=== Work instructions ===
Please write out each entry exactly as it appears.

══════════════════════════════

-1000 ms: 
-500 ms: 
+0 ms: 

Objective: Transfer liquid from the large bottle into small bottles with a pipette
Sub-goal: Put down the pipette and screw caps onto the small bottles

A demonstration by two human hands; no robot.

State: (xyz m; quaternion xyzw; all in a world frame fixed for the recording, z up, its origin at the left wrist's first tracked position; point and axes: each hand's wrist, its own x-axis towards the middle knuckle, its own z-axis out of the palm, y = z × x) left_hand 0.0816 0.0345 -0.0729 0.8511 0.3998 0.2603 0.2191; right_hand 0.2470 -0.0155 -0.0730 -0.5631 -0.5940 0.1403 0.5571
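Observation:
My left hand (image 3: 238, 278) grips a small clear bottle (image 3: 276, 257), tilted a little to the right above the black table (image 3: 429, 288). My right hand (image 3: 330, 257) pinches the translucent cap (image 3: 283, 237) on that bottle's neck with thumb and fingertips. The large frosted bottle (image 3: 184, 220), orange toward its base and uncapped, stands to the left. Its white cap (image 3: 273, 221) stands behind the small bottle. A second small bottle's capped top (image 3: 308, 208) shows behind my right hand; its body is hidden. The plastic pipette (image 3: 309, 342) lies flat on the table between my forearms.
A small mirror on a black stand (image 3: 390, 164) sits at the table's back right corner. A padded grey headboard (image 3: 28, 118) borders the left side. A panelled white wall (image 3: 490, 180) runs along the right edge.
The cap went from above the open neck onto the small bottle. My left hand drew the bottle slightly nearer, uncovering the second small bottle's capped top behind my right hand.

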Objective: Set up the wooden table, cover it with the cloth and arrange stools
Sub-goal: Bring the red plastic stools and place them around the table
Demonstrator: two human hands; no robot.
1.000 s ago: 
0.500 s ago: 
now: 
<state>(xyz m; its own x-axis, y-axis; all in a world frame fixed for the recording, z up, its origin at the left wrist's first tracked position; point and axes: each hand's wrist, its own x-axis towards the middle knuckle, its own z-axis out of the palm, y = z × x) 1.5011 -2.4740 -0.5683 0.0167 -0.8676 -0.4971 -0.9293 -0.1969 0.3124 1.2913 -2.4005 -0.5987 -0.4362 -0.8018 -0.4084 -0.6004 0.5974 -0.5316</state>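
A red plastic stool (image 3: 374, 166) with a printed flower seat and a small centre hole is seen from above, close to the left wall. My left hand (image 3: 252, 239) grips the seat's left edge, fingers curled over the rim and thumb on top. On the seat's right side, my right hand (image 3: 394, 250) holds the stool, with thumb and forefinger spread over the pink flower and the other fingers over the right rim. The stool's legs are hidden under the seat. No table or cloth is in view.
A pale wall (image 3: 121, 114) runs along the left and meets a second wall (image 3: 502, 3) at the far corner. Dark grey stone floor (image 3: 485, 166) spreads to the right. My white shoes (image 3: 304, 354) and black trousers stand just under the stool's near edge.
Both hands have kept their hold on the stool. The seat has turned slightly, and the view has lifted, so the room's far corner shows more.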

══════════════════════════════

=== Answer space ===
-1000 ms: 
-500 ms: 
+0 ms: 

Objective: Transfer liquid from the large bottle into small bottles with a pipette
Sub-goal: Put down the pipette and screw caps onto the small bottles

A demonstration by two human hands; no robot.

State: (xyz m; quaternion xyzw; all in a world frame fixed for the recording, z up, its origin at the left wrist's first tracked position; point and axes: each hand's wrist, its own x-axis towards the middle knuckle, its own z-axis out of the palm, y = z × x) left_hand 0.0816 0.0345 -0.0729 0.8511 0.3998 0.2603 0.2191; right_hand 0.2470 -0.0155 -0.0730 -0.5631 -0.5940 0.1403 0.5571
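Observation:
My left hand (image 3: 238, 278) grips a small clear bottle (image 3: 276, 257), tilted a little to the right above the black table (image 3: 429, 288). My right hand (image 3: 330, 257) pinches the translucent cap (image 3: 283, 237) on that bottle's neck with thumb and fingertips. The large frosted bottle (image 3: 184, 220), orange toward its base and uncapped, stands to the left. Its white cap (image 3: 273, 221) stands behind the small bottle. A second small bottle's capped top (image 3: 308, 208) shows behind my right hand; its body is hidden. The plastic pipette (image 3: 309, 342) lies flat on the table between my forearms.
A small mirror on a black stand (image 3: 390, 164) sits at the table's back right corner. A padded grey headboard (image 3: 28, 118) borders the left side. A panelled white wall (image 3: 490, 180) runs along the right edge.
The cap went from above the open neck onto the small bottle. My left hand drew the bottle slightly nearer, uncovering the second small bottle's capped top behind my right hand.
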
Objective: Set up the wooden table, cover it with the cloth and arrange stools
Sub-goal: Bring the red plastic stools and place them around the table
Demonstrator: two human hands; no robot.
1.000 s ago: 
0.500 s ago: 
now: 
<state>(xyz m; its own x-axis, y-axis; all in a world frame fixed for the recording, z up, its origin at the left wrist's first tracked position; point and axes: each hand's wrist, its own x-axis towards the middle knuckle, its own z-axis out of the palm, y = z × x) 1.5011 -2.4740 -0.5683 0.0167 -0.8676 -0.4971 -0.9293 -0.1969 0.3124 1.2913 -2.4005 -0.5987 -0.4362 -0.8018 -0.4084 -0.6004 0.5974 -0.5316</state>
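A red plastic stool (image 3: 374, 166) with a printed flower seat and a small centre hole is seen from above, close to the left wall. My left hand (image 3: 252, 239) grips the seat's left edge, fingers curled over the rim and thumb on top. On the seat's right side, my right hand (image 3: 394, 250) holds the stool, with thumb and forefinger spread over the pink flower and the other fingers over the right rim. The stool's legs are hidden under the seat. No table or cloth is in view.
A pale wall (image 3: 121, 114) runs along the left and meets a second wall (image 3: 502, 3) at the far corner. Dark grey stone floor (image 3: 485, 166) spreads to the right. My white shoes (image 3: 304, 354) and black trousers stand just under the stool's near edge.
Both hands have kept their hold on the stool. The seat has turned slightly, and the view has lifted, so the room's far corner shows more.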

That finishes the output.